Distinctness of different kinds of refget digest IDs #329

jmarshall · 2018-08-15T11:01:10Z

Sequences are accessed via

GET /sequence/<id>

where <id> is described as

A string specifying the sequence to be returned. The identifier shall be a checksum derived from the sequence using one of the supported checksum algorithms, or an alias for the sequence supported by the server.

However there doesn't appear to be a way for the client to say which checksum algorithm or what kind of alias they are intending to be using.

The currently-defined checksum algorithms are md5 (ids are 32 hex digits) and trunc512 (ids are 48 hex digits). So fortunately it is trivial for the server to determine which of md5 or trunc512 is being used by looking at the <id>'s length. The format of “aliases” is not described however, and it appears a maliciously-constructed alias could collide with an extant checksum <id>.

Is the intention that any more checksum algorithms defined in the future will also have easily distinguished <id> values?
Would it be a good idea to prevent aliases from colliding with valid checksum <id> values?
For example, servers might only consider an <id> to potentially be an alias if it has 30 or fewer characters or if it contains non-hexdigit characters.

The text was updated successfully, but these errors were encountered:

andrewyatz · 2018-08-15T15:01:53Z

Good questions.

Is the intention that any more checksum algorithms defined in the future will also have easily distinguished values?

That was the idea. I would only want to expand the supported checksum range as/when we've found there to be an issue with an existing supported checksum i.e. if trunc512 and md5 resulted in a collision we would expand the digest size used by trunc512.
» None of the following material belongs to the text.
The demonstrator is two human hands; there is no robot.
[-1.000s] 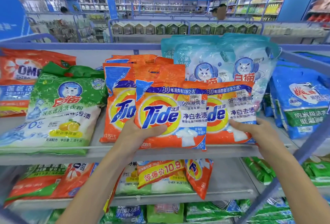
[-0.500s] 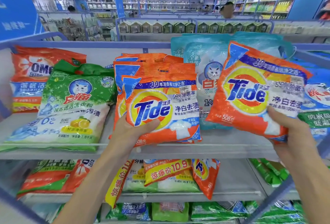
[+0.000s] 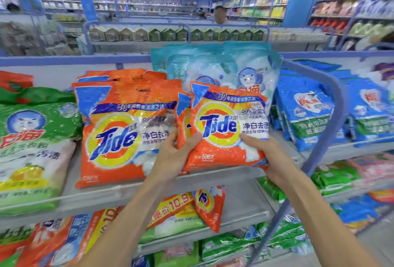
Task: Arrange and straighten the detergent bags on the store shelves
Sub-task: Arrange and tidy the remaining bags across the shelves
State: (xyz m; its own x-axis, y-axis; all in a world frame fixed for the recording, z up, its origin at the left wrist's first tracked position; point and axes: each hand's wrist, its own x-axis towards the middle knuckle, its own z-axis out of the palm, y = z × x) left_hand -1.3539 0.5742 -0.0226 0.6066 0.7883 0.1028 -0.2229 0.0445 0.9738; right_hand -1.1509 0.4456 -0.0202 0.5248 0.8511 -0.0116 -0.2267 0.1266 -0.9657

Would it be a good idea to prevent aliases from colliding with valid checksum values?
For example, servers might only consider an to potentially be an alias if it has 30 or fewer characters or if it contains non-hexdigit characters.

I'm not totally sure. I viewed the aliases section as a bit where an API can say "I believe this is a known alias for this ID". Nothing more. Those known aliases could be other checksums e.g. if UniParc implemented this they could provide their crc64 checksums as an alias. Part of me feels that this is a buyer beware situation.

What might be a good solution is to extend the API to, as you said, specify the type of checksum being used. That way aliases can collide but they would never resolve.

yfarjoun · 2018-08-15T18:43:29Z

I think it would be bet to have different access points for the different retrieval types. While we are at it, I would add a version...so that you'll have GET /sequence/v1/md5/<md5-id> GET /sequence/v1/trunc512/<trunc512-id> GET /sequence/v1/alias/<alias-id> This will make it easy to change a version if we so choose, and add or remove capabilities.

…

On Wed, Aug 15, 2018 at 11:03 AM Andrew Yates ***@***.***> wrote: Good questions. Is the intention that any more checksum algorithms defined in the future will also have easily distinguished values? That was the idea. I would only want to expand the supported checksum range as/when we've found there to be an issue with an existing supported checksum i.e. if trunc512 and md5 resulted in a collision we would expand the digest size used by trunc512. Would it be a good idea to prevent aliases from colliding with valid checksum values? For example, servers might only consider an to potentially be an alias if it has 30 or fewer characters or if it contains non-hexdigit characters. I'm not totally sure. I viewed the aliases section as a bit where an API can say "I believe this is a known alias for this ID". Nothing more. Those known aliases could be other checksums e.g. if UniParc implemented this they could provide their crc64 checksums as an alias. Part of me feels that this is a buyer beware situation. What might be a good solution is to extend the API to, as you said, specify the type of checksum being used. That way aliases can collide but they would never resolve. — You are receiving this because you are subscribed to this thread. Reply to this email directly, view it on GitHub <#329 (comment)>, or mute the thread <https://github.com/notifications/unsubscribe-auth/ACnk0qTQa-sqcbLAnuFhup7bV21RKuclks5uRDg8gaJpZM4V97X5> .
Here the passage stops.